Their responses led me to recall my dear friend Summer’s scuba story. Having experienced a near-drowning incident herself as a child, Summer feared the ocean and water in general. Then, on a vacation to Thailand in her early 20’s, Summer’s friends convinced her to try a Discover Scuba Dive. Her dive guide stayed with her, as trained to do, led her to kneel on a sandy bottom where she remained, eyes wide open, in pure awe of the life surrounding her during her first descent under water.  Not quite confident enough in her swimming abilities to start her Open Water Certification, when she returned home, she enrolled in adult swimming classes. Two years later, she had accumulated a plethora of specialty certifications, over 200 dives and earned her PADI Open Water Scuba Instructor certification. In fact, I first met Summer when I was jumping into the pool to complete the confined water portion of my Open Water certification, as she was exiting the pool on her last confined water session of her Instructor Development Course. The next year, she co-certified me as a rescue diver.

Today, if you ask Summer for her favorite dive she will answer:

“My favorite dive is the last dive I dove, and the next dive I dive”

four picture montage: top left is julia and summer, top right is summer diving with a ray, bottom left is summer scuba diving and bottom right is summer standing on the beach waving
Summer and Julia before their day trip to the SS Yongala in September 2018 and Summer waving on a beach on the island Bonaire on a dive holiday in June 2017.

Is Summer’s story incredibly inspiring? Absolutely, however, I am realizing that is not unique. Upon learning of my friends fears, I reached out to other trusted diver friends. Some of them had similar stories either of their own initial hesitations to try SCUBA, or of students or colleagues they helped overcome their trepidation about the ocean, the unknown aquatic realm or whatever it was which made them reluctant to try diving.

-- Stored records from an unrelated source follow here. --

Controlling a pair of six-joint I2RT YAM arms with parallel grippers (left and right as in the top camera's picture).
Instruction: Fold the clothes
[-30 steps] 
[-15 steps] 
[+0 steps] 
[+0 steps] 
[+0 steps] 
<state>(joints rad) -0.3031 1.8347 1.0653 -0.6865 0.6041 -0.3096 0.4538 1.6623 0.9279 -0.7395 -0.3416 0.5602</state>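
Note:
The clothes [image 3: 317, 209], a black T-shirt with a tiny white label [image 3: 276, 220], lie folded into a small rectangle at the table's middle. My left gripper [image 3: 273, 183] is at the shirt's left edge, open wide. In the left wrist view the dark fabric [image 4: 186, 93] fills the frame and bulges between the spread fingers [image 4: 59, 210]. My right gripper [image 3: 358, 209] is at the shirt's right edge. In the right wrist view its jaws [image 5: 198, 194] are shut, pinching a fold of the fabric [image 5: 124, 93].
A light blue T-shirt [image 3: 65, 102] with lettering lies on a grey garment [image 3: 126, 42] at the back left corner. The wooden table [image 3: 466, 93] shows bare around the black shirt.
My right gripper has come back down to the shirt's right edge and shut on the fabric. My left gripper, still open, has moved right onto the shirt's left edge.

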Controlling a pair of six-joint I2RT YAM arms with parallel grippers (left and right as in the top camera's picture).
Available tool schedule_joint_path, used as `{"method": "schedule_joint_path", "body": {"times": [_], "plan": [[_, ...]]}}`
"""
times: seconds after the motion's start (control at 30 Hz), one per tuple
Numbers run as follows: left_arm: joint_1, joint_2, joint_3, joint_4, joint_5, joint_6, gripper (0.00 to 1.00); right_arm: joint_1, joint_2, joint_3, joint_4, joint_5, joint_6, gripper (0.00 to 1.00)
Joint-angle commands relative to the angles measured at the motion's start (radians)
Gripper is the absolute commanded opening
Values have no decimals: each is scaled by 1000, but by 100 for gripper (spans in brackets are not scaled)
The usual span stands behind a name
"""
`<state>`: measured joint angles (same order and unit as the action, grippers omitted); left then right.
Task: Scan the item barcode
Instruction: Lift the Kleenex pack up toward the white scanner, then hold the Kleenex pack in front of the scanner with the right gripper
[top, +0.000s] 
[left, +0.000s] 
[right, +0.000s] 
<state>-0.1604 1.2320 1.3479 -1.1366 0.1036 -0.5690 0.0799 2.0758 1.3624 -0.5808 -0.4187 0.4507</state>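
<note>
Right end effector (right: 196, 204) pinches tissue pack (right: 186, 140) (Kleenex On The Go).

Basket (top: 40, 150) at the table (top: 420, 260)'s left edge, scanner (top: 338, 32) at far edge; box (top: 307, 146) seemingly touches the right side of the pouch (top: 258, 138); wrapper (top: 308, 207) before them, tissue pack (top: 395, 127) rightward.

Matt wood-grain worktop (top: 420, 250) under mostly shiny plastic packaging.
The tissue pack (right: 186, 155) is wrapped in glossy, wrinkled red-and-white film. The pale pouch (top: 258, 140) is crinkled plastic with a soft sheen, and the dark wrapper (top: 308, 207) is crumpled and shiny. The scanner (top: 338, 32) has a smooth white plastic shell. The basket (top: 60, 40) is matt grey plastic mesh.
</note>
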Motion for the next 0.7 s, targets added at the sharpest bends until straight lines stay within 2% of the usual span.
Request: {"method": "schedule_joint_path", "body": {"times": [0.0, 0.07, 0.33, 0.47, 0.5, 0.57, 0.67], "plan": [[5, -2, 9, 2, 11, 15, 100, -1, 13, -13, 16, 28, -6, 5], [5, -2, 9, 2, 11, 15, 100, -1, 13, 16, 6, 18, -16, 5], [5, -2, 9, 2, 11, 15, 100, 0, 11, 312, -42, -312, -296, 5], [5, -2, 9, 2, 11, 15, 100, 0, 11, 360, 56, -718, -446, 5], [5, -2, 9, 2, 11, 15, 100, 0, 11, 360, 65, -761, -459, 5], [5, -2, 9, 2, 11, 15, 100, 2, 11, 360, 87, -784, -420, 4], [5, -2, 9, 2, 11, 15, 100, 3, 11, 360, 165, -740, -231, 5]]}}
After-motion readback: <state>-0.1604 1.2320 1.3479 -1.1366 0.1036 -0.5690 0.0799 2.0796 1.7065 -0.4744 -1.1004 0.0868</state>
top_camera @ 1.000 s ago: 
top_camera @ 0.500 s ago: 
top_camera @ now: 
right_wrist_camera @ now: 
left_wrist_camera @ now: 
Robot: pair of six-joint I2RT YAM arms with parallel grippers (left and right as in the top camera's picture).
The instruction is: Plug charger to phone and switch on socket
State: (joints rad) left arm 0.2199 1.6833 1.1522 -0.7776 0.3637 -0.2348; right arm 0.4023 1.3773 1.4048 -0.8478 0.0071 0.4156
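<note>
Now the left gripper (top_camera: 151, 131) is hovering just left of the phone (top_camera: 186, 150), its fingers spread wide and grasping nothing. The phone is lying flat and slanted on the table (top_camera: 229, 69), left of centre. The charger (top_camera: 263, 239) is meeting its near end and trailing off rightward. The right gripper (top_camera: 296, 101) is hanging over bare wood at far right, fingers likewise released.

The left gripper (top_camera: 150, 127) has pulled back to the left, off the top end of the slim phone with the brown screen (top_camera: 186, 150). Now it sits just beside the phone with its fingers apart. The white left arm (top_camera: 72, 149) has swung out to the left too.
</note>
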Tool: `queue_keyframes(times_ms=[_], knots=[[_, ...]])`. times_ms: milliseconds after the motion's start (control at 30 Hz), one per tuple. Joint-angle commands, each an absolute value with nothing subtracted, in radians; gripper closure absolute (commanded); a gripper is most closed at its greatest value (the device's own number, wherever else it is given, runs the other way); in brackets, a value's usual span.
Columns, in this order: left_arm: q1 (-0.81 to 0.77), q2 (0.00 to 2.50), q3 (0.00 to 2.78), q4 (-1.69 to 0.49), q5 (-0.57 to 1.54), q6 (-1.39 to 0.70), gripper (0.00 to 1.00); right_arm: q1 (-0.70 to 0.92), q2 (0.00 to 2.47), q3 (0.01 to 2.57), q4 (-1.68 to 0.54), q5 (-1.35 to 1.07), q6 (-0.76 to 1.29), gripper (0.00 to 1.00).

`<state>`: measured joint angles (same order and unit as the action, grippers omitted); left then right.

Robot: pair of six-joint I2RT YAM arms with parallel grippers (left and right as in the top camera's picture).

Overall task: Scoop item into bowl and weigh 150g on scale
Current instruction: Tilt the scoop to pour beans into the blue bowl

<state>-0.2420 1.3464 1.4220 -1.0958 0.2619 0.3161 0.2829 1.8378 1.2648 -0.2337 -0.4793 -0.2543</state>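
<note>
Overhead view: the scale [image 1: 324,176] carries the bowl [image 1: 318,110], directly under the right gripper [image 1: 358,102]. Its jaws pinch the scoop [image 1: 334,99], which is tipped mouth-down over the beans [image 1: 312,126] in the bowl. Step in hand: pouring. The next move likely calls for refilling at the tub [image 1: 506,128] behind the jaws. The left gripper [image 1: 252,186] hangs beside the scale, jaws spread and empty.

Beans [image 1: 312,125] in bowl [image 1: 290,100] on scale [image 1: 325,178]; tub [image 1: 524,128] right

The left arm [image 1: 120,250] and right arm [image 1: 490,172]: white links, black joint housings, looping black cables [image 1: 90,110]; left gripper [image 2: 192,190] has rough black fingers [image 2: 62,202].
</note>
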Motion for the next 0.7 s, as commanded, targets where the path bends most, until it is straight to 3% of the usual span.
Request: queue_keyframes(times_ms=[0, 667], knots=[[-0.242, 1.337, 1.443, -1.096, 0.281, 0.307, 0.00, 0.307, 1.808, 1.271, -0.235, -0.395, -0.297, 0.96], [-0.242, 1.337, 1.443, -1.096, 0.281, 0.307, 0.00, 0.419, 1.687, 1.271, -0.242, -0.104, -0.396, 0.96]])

Whereas being comfortable in the water or a strong swimmer can be a helpful precursor to learning SCUBA, us water lovers love easing fears of others so they too can experience diving the way we do. Worried about being claustrophobic? Fortunately, you get a trial run during the pool sessions of your open water course. Not a confident swimmer? As long as you can swim 200 meters/yards continuously, without any time limit, you can begin your course. That is two laps, out-and-back, in an Olympic sized swimming pool.

Concerned about not being able to equalize your ears? We can share with you our own tricks of the trade, such as descending down a fixed line very slowly, or give you names of friendly dive doctors in the Townsville Region to discuss more in depth medical advice.

As for fearing the ocean? Whereas being absolutely terrified of the ocean can, understandably, be a deterrent to giving scuba diving a fair chance, changing that fear into a healthy respect may actually be beneficial in adhering to safe diving practices, not to mention, extremely empowering. The more you are able to face your fears in calm conditions, relatively safe environments with the comfort of peers or responsible dive professionals, you may be surprised at how quickly your petrification turns to pure amazement, just like Summer’s did.